Each line below is to be written out in full, exactly as shown.
##### Supplied information #####
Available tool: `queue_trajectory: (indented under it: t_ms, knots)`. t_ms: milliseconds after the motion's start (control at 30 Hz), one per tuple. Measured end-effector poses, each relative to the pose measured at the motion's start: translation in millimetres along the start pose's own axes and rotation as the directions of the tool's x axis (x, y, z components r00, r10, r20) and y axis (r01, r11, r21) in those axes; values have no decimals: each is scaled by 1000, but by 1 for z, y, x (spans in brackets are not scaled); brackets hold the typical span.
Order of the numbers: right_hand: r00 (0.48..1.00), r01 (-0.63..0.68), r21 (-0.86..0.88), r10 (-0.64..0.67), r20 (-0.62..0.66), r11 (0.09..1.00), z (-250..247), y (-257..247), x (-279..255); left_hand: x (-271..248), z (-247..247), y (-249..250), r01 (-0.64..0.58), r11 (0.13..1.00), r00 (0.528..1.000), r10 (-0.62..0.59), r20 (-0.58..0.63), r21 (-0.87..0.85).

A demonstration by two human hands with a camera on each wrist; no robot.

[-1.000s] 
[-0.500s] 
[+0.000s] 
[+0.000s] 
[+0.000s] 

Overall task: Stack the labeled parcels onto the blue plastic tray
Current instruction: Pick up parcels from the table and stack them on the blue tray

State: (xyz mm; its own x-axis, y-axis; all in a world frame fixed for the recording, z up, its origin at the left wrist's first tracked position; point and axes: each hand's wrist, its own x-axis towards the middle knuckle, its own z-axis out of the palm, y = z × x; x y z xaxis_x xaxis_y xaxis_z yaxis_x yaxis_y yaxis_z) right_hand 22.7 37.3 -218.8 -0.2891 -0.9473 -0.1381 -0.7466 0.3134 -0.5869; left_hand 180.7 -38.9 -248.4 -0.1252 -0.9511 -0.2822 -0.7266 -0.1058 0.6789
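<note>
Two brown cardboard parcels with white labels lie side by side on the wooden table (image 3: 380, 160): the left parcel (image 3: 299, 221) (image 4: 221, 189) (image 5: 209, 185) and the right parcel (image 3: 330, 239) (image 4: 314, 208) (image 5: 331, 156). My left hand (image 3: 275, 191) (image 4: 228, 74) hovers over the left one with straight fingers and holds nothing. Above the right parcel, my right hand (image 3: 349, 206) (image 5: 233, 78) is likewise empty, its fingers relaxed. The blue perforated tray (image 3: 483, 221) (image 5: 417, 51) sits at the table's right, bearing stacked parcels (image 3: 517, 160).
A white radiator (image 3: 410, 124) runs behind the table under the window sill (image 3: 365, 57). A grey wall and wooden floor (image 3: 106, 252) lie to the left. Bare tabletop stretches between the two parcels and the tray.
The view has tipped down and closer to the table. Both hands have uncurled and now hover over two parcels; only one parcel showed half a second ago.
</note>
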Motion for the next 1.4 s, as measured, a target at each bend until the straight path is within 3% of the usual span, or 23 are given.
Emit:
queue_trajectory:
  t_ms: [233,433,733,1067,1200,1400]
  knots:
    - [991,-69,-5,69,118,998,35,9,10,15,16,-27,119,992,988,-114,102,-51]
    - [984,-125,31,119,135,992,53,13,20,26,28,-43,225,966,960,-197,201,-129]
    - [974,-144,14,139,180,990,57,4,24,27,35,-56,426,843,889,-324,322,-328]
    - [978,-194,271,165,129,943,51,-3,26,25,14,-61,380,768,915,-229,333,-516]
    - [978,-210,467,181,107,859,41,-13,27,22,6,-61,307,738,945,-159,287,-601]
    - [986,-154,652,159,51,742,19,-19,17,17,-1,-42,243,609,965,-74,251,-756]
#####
Result of the task →
Available tool: `queue_trajectory: (indented under it: t_ms, knots)`. t_ms: milliseconds after the motion's start (control at 30 Hz), one per tuple. Measured end-effector poses, each relative to the pose measured at the motion's start: translation in millimetres along the start pose's own axes and rotation as the directions of the tool's x axis (x, y, z components r00, r10, r20) and y axis (r01, r11, r21) in those axes; values have no decimals: each is scaled by 1000, but by 1 for z, y, x (spans in brackets are not scaled); brackets hold the typical span.
Order of the numbers: right_hand: r00 (0.48..1.00), r01 (-0.63..0.68), r21 (-0.86..0.88), r10 (-0.64..0.67), r20 (-0.62..0.66), r11 (0.09..1.00), z (-250..247), y (-257..247), x (-279..255); left_hand: x (-271..248), z (-247..247), y (-249..250), r01 (-0.64..0.58), r11 (0.13..1.00), r00 (0.528..1.000), r10 (-0.62..0.59), r20 (-0.58..0.63), r21 (-0.87..0.85).

A demonstration by two human hands with a camera on each wrist; no robot.

[-1.000s] 
[-0.500s] 
[+0.000s] 
[+0.000s] 
[+0.000s] 

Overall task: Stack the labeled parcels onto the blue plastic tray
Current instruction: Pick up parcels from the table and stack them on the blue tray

State: (xyz mm; its own x-axis, y-axis; all in a world frame fixed for the recording, z up, its origin at the left wrist's first tracked position; point and axes: each hand's wrist, its own x-axis towards the middle knuckle, its own z-axis out of the palm, y = z × x; x y z xaxis_x xaxis_y xaxis_z yaxis_x yaxis_y yaxis_z) right_hand 22.7 37.3 -218.8 -0.2891 -0.9473 -0.1381 -0.7466 0.3134 -0.5869; left_hand 180.7 -38.9 -248.4 -0.1252 -0.9511 -0.2822 -0.7266 -0.1058 0.6789
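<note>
Two brown cardboard parcels with white labels lie side by side on the wooden table (image 3: 380, 160): the left parcel (image 3: 299, 221) (image 4: 221, 189) (image 5: 209, 185) and the right parcel (image 3: 330, 239) (image 4: 314, 208) (image 5: 331, 156). My left hand (image 3: 275, 191) (image 4: 228, 74) hovers over the left one with straight fingers and holds nothing. Above the right parcel, my right hand (image 3: 349, 206) (image 5: 233, 78) is likewise empty, its fingers relaxed. The blue perforated tray (image 3: 483, 221) (image 5: 417, 51) sits at the table's right, bearing stacked parcels (image 3: 517, 160).
A white radiator (image 3: 410, 124) runs behind the table under the window sill (image 3: 365, 57). A grey wall and wooden floor (image 3: 106, 252) lie to the left. Bare tabletop stretches between the two parcels and the tray.
The view has tipped down and closer to the table. Both hands have uncurled and now hover over two parcels; only one parcel showed half a second ago.
</note>
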Motion for the next 1.4 s, as measured, a target at each bend until the straight path is within 3% of the usual span, or 23 are given.
Emit:
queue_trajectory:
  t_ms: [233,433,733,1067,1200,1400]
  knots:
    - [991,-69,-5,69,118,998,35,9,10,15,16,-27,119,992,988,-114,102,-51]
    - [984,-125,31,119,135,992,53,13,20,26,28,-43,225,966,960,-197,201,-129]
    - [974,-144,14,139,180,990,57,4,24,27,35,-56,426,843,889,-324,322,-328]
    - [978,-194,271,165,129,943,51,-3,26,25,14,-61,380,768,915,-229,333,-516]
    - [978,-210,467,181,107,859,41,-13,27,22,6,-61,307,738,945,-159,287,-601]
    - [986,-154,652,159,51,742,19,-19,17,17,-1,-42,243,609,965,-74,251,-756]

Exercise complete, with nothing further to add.